*EXERCISE DIRECTIONS*. Pull every line of the entries that has the word "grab".

(Collected data)
========================================

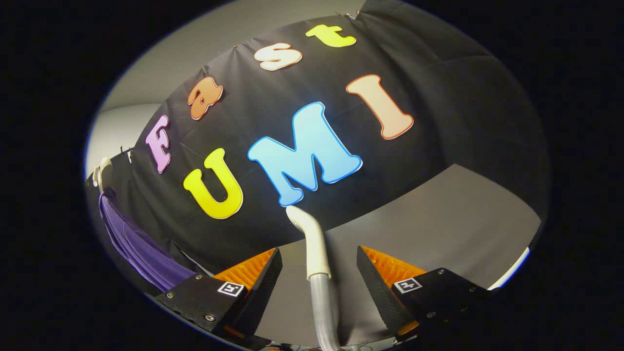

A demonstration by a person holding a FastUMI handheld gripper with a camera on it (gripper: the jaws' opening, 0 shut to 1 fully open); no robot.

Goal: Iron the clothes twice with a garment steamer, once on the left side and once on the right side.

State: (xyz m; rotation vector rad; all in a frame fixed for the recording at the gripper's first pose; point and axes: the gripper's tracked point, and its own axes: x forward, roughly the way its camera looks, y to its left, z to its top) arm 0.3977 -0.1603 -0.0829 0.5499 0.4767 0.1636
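Note:
A white steamer wand [312,243] with a grey hose [324,307] runs lengthwise between my fingers, its curved tip pointing at the booth's black wall. My gripper [319,252] is open, and a gap shows on each side of the wand, so neither finger presses on it. A purple garment [139,246] hangs on a white hanger [101,171] far off beyond the left finger, against the wall's edge; its lower part is hidden behind that finger.
A grey surface [448,219] spreads beyond the fingers up to the black cloth wall [438,112]. A pale wall [122,126] shows above the hanger.

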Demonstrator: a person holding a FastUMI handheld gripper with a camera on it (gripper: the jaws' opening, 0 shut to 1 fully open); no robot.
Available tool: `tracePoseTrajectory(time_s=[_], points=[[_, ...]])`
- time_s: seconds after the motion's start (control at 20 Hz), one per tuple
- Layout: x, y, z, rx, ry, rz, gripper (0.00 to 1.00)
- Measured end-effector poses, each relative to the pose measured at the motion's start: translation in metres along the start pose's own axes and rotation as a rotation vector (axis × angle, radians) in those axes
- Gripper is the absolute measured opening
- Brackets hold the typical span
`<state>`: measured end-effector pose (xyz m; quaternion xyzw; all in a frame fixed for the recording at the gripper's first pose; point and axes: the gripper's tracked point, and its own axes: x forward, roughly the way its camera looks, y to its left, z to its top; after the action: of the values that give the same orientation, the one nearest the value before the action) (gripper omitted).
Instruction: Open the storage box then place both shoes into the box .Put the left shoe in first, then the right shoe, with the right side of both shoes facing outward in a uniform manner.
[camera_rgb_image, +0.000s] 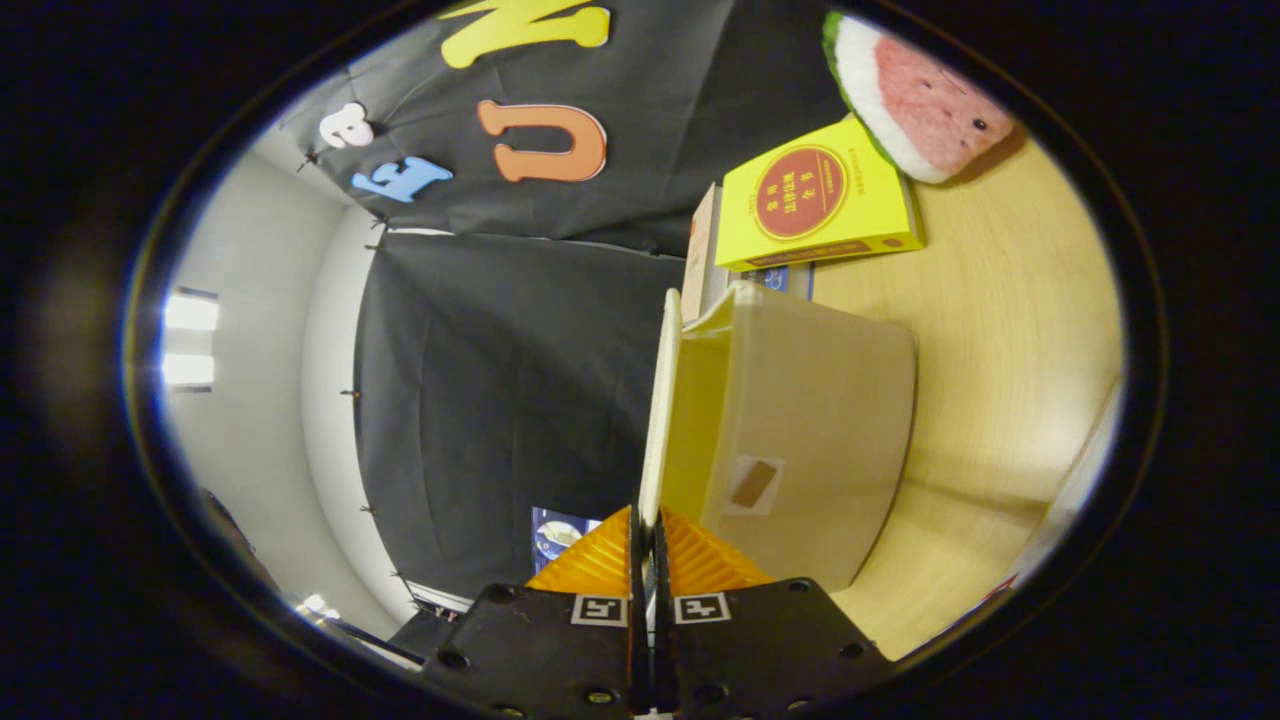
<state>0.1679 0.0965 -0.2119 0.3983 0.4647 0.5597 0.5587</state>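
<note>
The view is rolled on its side, so the wooden table (1010, 330) runs up the right. On it stands the storage box (810, 430), translucent beige with a yellow inside and a small taped label on its wall. Its thin white lid (660, 400) shows edge-on and stands a little apart from the box body, leaving a yellow gap between them. My gripper (647, 530) is shut on the near edge of that lid, with one orange finger (598, 565) on each side of the panel.
Beyond the box lies a yellow carton with a red round label (815, 200) on top of a few stacked books (702, 262). A watermelon-slice plush (910, 95) rests behind it. A grey wall and black cloth are on the lid's outer side.
</note>
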Motion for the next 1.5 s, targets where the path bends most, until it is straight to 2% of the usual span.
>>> tracePoseTrajectory(time_s=[0.25, 0.6, 0.85, 1.05, 1.3, 1.4, 1.5], points=[[0.013, 0.053, -0.004, -0.081, -0.034, -0.015, 0.04], [0.063, 0.118, 0.012, -0.175, -0.065, -0.107, 0.07], [0.136, 0.162, 0.026, -0.223, -0.057, -0.171, 0.08], [0.203, 0.172, 0.032, -0.226, -0.067, -0.235, 0.08], [0.274, 0.172, 0.035, -0.264, -0.09, -0.383, 0.08], [0.29, 0.176, 0.027, -0.281, -0.071, -0.409, 0.3], [0.297, 0.181, 0.021, -0.308, -0.063, -0.418, 0.66]])
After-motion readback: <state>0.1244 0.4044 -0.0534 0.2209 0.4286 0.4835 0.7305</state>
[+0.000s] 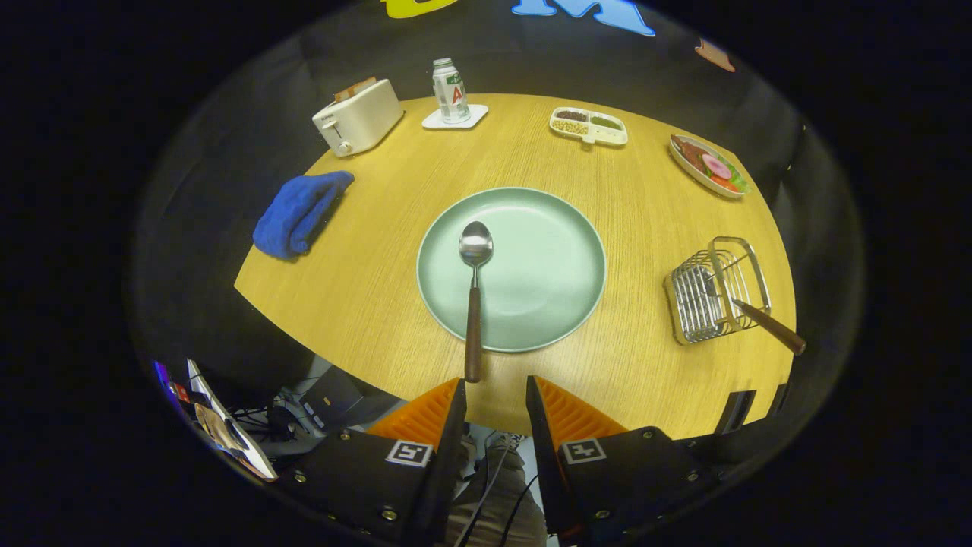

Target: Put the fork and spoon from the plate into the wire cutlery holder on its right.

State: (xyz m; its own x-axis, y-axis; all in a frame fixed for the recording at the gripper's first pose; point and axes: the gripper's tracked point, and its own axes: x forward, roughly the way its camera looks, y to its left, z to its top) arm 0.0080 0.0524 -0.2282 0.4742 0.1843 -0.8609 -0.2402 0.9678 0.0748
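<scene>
On the round wooden worktop (364, 296) a spoon (474, 296) lies on the green plate (547, 273), its handle reaching over the rim. The fork (767, 323) leans in the wire holder (710, 292) to the plate's right. The hand-held gripper (495, 395) gapes empty just short of the spoon handle.

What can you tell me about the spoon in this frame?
The spoon has a shiny metal bowl and a dark brown, wood-looking handle. It lies flat, bowl up, with the bowl resting on the green plate left of its middle. The handle crosses the plate's near rim and ends over the table, just ahead of the open claw, by its left finger. Nothing grips it.
</scene>
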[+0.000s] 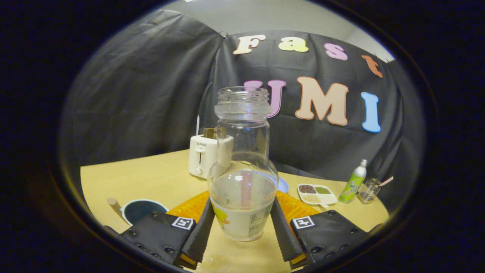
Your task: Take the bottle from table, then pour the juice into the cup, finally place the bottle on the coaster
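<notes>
Booth: black cloth wall behind a tan counter (151, 178).
Tool (241, 227): level, pointing to 12 o'clock, both fingers pressed on the lower sides of the bottle.
Bottle (242, 167): clear, uncapped, upright between the fingers, pale liquid in its lower part.
Cup (143, 209): dark inside, at 9 o'clock of the bottle.
Orange mat (189, 206): behind the bottle's base.
Toaster (202, 155): white, at 11 o'clock.
Sectioned dish (316, 193): grains, at 3 o'clock.
Green bottle (353, 182), small glass (368, 190): beyond the dish.
</notes>
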`<state>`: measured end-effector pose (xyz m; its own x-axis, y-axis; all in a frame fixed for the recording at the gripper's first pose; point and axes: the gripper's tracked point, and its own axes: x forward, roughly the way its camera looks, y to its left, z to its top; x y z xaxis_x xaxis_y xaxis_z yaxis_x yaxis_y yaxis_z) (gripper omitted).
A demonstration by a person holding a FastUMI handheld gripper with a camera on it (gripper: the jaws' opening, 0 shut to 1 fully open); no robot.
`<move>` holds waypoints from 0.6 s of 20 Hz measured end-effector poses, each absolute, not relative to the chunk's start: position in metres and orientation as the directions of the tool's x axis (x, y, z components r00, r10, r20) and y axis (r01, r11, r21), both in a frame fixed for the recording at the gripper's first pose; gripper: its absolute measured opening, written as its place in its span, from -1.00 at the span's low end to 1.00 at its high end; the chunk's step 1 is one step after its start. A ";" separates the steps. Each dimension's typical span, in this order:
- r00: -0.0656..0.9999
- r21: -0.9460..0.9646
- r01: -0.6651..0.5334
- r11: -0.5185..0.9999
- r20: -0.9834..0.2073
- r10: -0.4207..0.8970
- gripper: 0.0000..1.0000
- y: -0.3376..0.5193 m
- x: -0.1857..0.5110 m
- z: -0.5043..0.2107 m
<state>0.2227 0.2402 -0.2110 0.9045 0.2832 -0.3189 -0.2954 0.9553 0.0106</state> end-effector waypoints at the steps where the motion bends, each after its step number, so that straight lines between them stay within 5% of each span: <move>1: 0.905 0.065 -0.278 0.958 -0.317 0.284 0.60 0.239 0.229 -0.217; 12: 0.894 0.089 -0.235 0.968 -0.370 0.252 0.60 0.240 0.248 -0.268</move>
<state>0.2481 0.2404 -0.2684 0.8942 0.2516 -0.3703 -0.2355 0.9678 0.0889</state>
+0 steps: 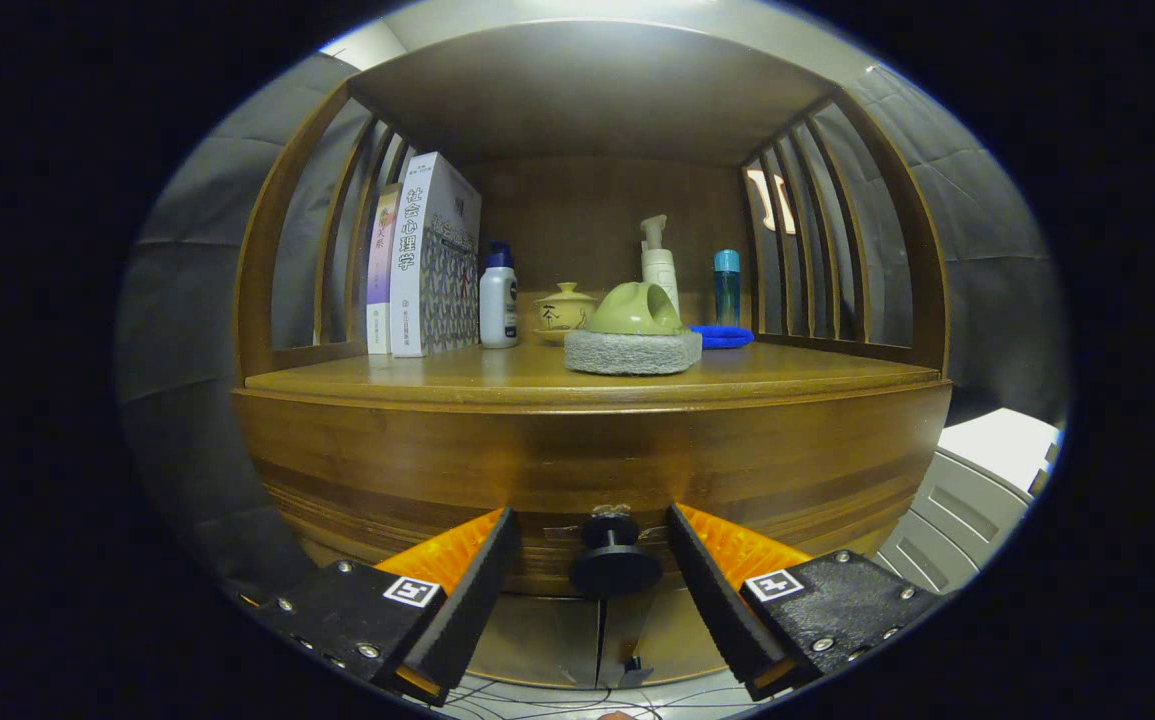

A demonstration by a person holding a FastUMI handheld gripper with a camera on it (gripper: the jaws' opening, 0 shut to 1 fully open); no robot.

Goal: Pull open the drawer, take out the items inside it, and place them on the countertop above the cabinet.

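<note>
Both fingers [477,570] apart, flanking drawer knob [614,560].

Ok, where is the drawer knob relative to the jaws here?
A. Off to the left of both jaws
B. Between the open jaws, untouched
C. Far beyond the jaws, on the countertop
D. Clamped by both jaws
B: the knob sits in the gap of the open gripper, with clear space on each side, and the drawer looks shut.
</note>
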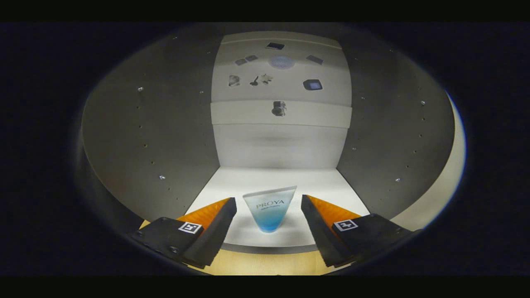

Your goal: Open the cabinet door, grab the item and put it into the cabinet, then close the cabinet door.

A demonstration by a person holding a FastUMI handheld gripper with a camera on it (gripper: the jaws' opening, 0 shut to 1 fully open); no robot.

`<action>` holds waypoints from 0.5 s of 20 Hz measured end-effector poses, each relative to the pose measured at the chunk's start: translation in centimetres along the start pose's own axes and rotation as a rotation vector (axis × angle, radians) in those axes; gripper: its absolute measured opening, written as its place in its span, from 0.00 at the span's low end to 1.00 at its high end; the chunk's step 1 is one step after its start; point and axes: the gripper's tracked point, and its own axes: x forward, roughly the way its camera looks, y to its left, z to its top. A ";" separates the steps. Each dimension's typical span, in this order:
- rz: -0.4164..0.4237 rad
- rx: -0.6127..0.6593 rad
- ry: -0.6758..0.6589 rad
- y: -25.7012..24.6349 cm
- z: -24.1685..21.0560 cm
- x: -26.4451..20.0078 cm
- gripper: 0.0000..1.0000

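While the hand-held gripper (pixel 268 207) gapes apart, a tube (pixel 269 209) stands seemingly untouched on the cabinet floor (pixel 273 176).

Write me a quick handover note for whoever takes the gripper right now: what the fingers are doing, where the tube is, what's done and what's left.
Gripper: open, fingers spread to either side of the tube, neither pressing on it.
Tube: pale with a blue end, standing on the cabinet floor near its front edge, between the fingertips.
Cabinet: interior open to the gripper; a shelf sits higher up at the back.
Done: door opened, item placed inside and released.
Left: draw the gripper back out without knocking the tube, then close the cabinet door.
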 end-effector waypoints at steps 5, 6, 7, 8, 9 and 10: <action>-0.002 0.016 -0.122 0.7 1.3 -6.4 1.00; -0.004 0.016 -0.152 1.0 1.4 -8.1 1.00; -0.006 0.014 -0.179 1.3 1.3 -9.7 1.00; -0.007 0.010 -0.201 1.6 1.0 -11.2 1.00; -0.006 0.005 -0.218 2.0 0.6 -12.8 0.99; -0.011 0.003 -0.235 2.2 0.1 -14.4 1.00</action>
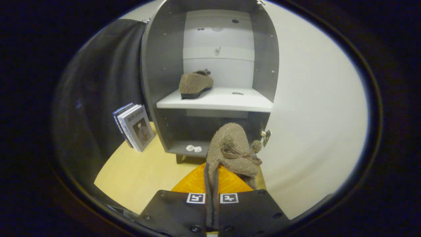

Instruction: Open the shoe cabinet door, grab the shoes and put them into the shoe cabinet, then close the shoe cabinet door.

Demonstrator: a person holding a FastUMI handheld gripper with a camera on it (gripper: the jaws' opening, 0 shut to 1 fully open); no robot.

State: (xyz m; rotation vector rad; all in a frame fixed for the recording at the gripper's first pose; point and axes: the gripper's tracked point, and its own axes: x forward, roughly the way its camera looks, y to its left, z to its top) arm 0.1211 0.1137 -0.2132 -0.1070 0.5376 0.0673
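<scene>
Open shoe cabinet (210, 65) holds one shoe (195, 85) on its shelf (227, 100); gripper (212, 179) clamps second shoe (232, 148) at 12 o'clock.

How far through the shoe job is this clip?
Done: the cabinet stands open, with one shoe on its white shelf. In hand: the gripper is shut on the second shoe, just ahead of the cabinet. Left: shelve that shoe and close the door.
</scene>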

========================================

*ANSWER BELOW*.
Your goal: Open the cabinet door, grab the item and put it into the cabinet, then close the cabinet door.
Instruction: Open the shoe cabinet door, grab the shoes and put them into the shoe cabinet, then close the shoe cabinet door.

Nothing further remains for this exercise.